You may remember the mention I made in my post Then and Now: My Art Opening Night of the raw carrots and apple slices I had asked for as part of the food to nosh on while mingling and looking at the art. After the reception was over and we were packing everything up, Sandi asked me if I’d like to take what apples and carrots were left home with me. Of course I said yes.
The carrots were the “baby” ones–organic, but peeled and shaved down to a munchie size, with no skin. Honestly, this isn’t my favorite way to eat raw carrots. I’m such a vegetable nerd that pretty much every day I do a good imitation of Bugs Bunny: I love to just take a whole carrot out of the frig and bite into its unpeeled whole goodness. I get the earthy taste of the vitamins in the skin, and I guess that also means I’m not slicing it in a way to lessen the nutrients. (I’m not cooking it either, which in some circles is the only way to enhance some of the carrot’s nutrients, but I’m getting a good amount of vitamin C, and what I call a cheerful shot in the arm on a gloomy winter day. And I get to crunch, which I love to do.) In fact I love to eat carrots this way so much that I regularly buy the 5 lb bags of organic ones meant for juicing, only I just chomp on them one at a time. Sometimes I eat 3 or 4 a day, but almost always I have at least one.
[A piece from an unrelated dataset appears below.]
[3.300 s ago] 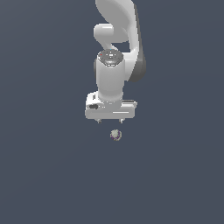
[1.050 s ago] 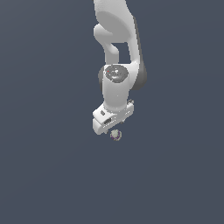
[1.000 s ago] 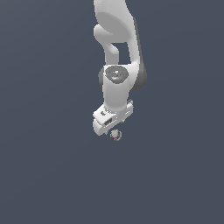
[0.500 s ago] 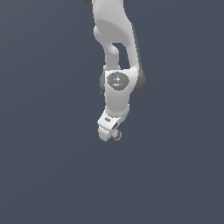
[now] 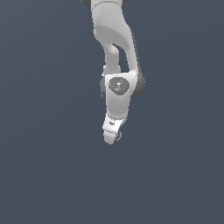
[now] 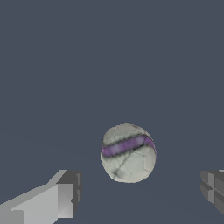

All this to say that I wasn’t particularly thrilled to eat these carrots raw day after day. So I decided to come up with something easy that would combine both the carrots and the apples, before I ate all the apples, and didn’t know what to do with the carrots.
Since the apples were already sliced and I had sprinkled a little lemon juice into the bag they were in, they were basically ready for anything I wanted to do with them. Being the lazy cook I am these days who would rather draw or paint than make a complicated recipe, I hoped the shaved little mini carrots would not need to be made smaller or thinner. But just for good measure, I sliced the larger ones in half, so they might have a chance of catching up in cooking time with the apples.
This dish is more of an opportunity than a recipe. But it was so sweet and good and unusual that I’ll do my best to write it up in recipe form so you can try it out if you like. It reminds me of a name one of my friends gave herself years ago as we were all sitting around eating vegetarian food at a women’s gathering potluck. Some were saying whether they were vegetarian all the time, or if they ate meat sometimes. She piped up brightly with the exclamation that she was an “opportunivore” and we all laughed.
It’s hard to be an “opportunivore” when you can’t have meat, dairy, added oil, soy, gluten, or any number of things (like processed sugar) that don’t work for your particular digestive system, or are off the plate for ethical reasons. So I was especially pleased when I saw this “opportunity” and that it was easy and fun. And just to be sure, I plied my neighbor Ashley with some before posting it here. She gave it the thumbs up and said I should post it. How can I refuse a face as sweet as this one?
Apple Carrot Amaranth Bake
I can’t decide if this bake should be a dessert or just an unusual part of dinner or lunch. It’s “sweet” because of the ingredients in it, but not because there’s any added sugar. The earthiness of the carrots, spices and a little bit of red onion give it a savory dimension as well. And it’s great with a dab of stone ground mustard on top. So you decide: leave out the onion, tumeric, and the dab of mustard and you’ve (almost) got a dessert. But I think these unusual additions make this a delicious something a little out of the ordinary.
(about 3 cups total of carrots and apples)
1 tbs chopped sweet red onion
1 cup of cooked amaranth
2 walnuts, chopped
Place the sliced apples and carrot in a quart baking dish and splash with a tablespoon or so of lemon juice. Toss until all are coated and add more if needed (you really can’t have too much). Sprinkle generously with cinnamon and ginger and add about a 1/4 teaspoon of tumeric, or more to taste.
Chop a medjool date into small pieces and mix it into the amaranth with lots of ground cinnamon, ginger and about 1/4 tsp of tumeric and an 1/8 teaspoon of cumin, and the chopped walnut. Spread the mixture over the spiced apples, carrots and onion.
Bake at 350 uncovered for about 35 minutes. Cover and bake another 5-15 minutes to help soften up the carrots a bit more.
Notes: if you slice or julienne regular carrots they may not take as long to cook as the whole or almost whole “baby” ones. I kind of liked them just a little crunchy.
How I cooked the amaranth: I heated a small pot for about 30 seconds over medium heat, then put in half cup of amaranth and toasted it every so lightly for about another 30 seconds. Then I added 2 parts water, so one cup. Often recipes say to use 3 parts water to one part amaranth, but I wanted it to be a bit crunchy in the bake so I reduced the water. Either way will work for you though.